"What a fine pair of lads!"
Then I knew that I had, unwittingly, stumbled into his secret, for a look of infinite pain swept over his face.
"They are both dead. Last August wife called me on the phone and said that something awful had happened to the boys. They were all we had, and I hurried home.
"They had gone out on a Boy Scout picnic. The older had gone in swimming in the river and had gotten beyond his depth. The younger went in after him and both were drowned."
"I'm sorry I brought it back," I said humbly.
He didn't notice what I said, but went on.
"Wife and I were broken-hearted. There didn't seem much to live for. We had lost all. Then came this Y. M. C. A. work, and we thought that we would like to come over here and do for all the boys in the army what we could not do for our own.

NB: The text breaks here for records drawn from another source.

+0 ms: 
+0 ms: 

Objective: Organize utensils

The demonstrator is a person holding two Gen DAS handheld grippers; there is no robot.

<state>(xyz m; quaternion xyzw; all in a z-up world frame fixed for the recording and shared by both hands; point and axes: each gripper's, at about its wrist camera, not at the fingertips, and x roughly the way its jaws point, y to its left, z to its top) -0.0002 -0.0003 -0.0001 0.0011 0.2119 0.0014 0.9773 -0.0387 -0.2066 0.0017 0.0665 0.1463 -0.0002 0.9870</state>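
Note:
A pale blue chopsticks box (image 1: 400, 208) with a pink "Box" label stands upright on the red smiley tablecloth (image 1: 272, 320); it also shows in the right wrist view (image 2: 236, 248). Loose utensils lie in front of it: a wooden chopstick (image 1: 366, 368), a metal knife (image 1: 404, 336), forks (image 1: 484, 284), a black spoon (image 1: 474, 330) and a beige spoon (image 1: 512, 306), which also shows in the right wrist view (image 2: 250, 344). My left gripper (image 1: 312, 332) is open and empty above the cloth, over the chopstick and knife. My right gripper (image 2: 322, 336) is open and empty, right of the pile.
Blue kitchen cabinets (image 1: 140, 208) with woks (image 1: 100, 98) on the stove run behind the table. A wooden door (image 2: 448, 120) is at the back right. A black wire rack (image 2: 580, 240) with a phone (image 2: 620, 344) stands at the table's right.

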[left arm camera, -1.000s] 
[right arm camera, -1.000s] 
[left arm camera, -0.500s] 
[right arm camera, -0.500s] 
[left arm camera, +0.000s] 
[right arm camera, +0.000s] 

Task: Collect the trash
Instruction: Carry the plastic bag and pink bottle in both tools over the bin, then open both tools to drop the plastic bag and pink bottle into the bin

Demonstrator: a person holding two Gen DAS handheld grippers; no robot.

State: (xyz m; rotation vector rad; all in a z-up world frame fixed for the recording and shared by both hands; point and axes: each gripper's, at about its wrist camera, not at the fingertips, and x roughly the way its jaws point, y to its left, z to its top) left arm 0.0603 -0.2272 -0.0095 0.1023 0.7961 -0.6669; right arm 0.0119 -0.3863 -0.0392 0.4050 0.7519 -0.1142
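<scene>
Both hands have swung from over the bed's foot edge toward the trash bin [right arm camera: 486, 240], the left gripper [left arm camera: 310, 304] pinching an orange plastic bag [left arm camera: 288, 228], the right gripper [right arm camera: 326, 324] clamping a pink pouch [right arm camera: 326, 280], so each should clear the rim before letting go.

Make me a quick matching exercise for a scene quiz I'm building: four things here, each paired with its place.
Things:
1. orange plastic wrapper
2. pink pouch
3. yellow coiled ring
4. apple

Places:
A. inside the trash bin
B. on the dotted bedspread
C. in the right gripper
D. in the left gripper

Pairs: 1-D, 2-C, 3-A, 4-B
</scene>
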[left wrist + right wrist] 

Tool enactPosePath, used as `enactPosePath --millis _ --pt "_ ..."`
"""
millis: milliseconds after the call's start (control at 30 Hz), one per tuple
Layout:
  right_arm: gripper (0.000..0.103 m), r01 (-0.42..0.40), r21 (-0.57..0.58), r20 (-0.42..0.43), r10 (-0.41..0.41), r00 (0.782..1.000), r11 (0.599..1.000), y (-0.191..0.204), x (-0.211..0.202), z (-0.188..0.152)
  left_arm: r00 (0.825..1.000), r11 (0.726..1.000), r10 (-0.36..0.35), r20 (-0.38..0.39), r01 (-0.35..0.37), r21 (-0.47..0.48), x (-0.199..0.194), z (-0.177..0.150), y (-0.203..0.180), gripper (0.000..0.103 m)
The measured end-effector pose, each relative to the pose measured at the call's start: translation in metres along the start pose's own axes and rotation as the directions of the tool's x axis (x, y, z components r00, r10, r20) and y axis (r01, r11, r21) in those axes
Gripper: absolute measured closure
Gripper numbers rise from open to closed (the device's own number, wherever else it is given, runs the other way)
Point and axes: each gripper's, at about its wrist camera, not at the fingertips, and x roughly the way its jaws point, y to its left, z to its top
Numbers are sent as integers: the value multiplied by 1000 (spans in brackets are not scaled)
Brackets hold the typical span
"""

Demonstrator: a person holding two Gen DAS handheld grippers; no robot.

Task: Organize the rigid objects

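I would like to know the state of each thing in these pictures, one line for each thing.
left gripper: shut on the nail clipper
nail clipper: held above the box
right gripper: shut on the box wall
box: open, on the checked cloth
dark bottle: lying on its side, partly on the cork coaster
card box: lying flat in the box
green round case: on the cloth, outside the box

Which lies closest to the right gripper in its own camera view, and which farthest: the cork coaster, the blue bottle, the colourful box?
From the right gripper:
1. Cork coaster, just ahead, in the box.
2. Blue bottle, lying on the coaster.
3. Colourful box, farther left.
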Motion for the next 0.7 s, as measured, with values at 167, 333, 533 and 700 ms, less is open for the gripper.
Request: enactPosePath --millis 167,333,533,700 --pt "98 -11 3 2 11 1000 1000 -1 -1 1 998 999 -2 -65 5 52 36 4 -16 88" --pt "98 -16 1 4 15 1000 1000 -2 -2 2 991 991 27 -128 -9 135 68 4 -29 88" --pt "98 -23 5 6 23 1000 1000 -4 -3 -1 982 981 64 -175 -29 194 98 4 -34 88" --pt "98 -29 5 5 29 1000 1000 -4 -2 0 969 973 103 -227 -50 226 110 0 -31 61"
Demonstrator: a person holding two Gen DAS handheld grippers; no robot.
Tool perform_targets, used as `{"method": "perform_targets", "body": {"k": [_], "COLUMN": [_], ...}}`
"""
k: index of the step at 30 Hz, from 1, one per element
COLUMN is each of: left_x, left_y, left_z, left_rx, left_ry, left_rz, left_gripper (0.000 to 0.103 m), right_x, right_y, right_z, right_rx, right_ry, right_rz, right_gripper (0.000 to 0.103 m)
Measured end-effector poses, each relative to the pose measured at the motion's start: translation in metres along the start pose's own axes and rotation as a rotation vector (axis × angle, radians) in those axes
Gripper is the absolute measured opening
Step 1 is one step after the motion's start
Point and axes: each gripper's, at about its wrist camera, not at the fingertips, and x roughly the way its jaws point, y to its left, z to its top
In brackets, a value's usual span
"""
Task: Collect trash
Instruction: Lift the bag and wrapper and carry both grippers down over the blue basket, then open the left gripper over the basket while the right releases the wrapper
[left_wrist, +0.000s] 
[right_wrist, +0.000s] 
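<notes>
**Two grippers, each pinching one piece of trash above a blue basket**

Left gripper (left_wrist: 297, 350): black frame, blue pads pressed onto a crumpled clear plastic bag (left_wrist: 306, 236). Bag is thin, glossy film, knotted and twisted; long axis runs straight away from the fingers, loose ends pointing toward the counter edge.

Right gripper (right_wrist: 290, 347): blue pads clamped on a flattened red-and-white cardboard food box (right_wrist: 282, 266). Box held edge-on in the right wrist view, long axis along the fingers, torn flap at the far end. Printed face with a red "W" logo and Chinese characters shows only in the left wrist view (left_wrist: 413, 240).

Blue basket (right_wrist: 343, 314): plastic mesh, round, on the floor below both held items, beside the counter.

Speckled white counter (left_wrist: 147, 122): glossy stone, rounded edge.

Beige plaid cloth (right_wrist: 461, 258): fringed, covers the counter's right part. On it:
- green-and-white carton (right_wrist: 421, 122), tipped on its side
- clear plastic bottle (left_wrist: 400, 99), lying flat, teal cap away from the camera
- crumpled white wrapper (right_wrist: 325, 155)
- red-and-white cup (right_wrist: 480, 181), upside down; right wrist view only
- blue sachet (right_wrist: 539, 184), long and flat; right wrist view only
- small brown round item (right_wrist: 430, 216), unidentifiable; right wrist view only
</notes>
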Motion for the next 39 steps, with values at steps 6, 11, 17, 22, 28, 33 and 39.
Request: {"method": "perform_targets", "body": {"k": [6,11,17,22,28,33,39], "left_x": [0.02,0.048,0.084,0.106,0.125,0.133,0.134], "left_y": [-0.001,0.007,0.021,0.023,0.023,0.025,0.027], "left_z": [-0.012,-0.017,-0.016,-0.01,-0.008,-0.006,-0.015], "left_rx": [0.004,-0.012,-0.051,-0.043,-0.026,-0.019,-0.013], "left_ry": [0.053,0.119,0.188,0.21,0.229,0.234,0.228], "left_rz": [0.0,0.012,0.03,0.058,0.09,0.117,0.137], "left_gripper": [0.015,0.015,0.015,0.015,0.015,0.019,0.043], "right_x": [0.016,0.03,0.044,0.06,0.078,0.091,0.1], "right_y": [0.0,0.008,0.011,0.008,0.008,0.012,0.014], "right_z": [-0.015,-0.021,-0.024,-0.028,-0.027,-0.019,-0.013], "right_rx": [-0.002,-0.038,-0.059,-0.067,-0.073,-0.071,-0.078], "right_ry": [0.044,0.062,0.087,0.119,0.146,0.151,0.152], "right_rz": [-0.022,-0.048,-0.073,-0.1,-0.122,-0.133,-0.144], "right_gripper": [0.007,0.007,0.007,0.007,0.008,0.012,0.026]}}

And now wife and I are here, and every time I do something for a wounded boy in this hospital, I feel as if I were serving my own dear lads."
"And you are," I said. "And if the mothers and fathers of America know that men and women of your type are here looking after their lads it will give them a new sense of comfort and you will be serving them also."
"And my wife," he added. "You know the boys up at —— call her 'The Woman with the Sandwiches and Sympathy.' She got her name because one night a drunken soldier staggered into the hut and asked for her. He didn't remember her name, but she had darned his socks, she had written letters for him, she had mothered him, she had tried to help him. They wanted to put the poor lad out, but he insisted upon seeing my wife. Finally, in desperation, seeing that he couldn't think of her name, he said, 'Wan' see that woman wif sandwiches and sympathy,' and after that the name stuck."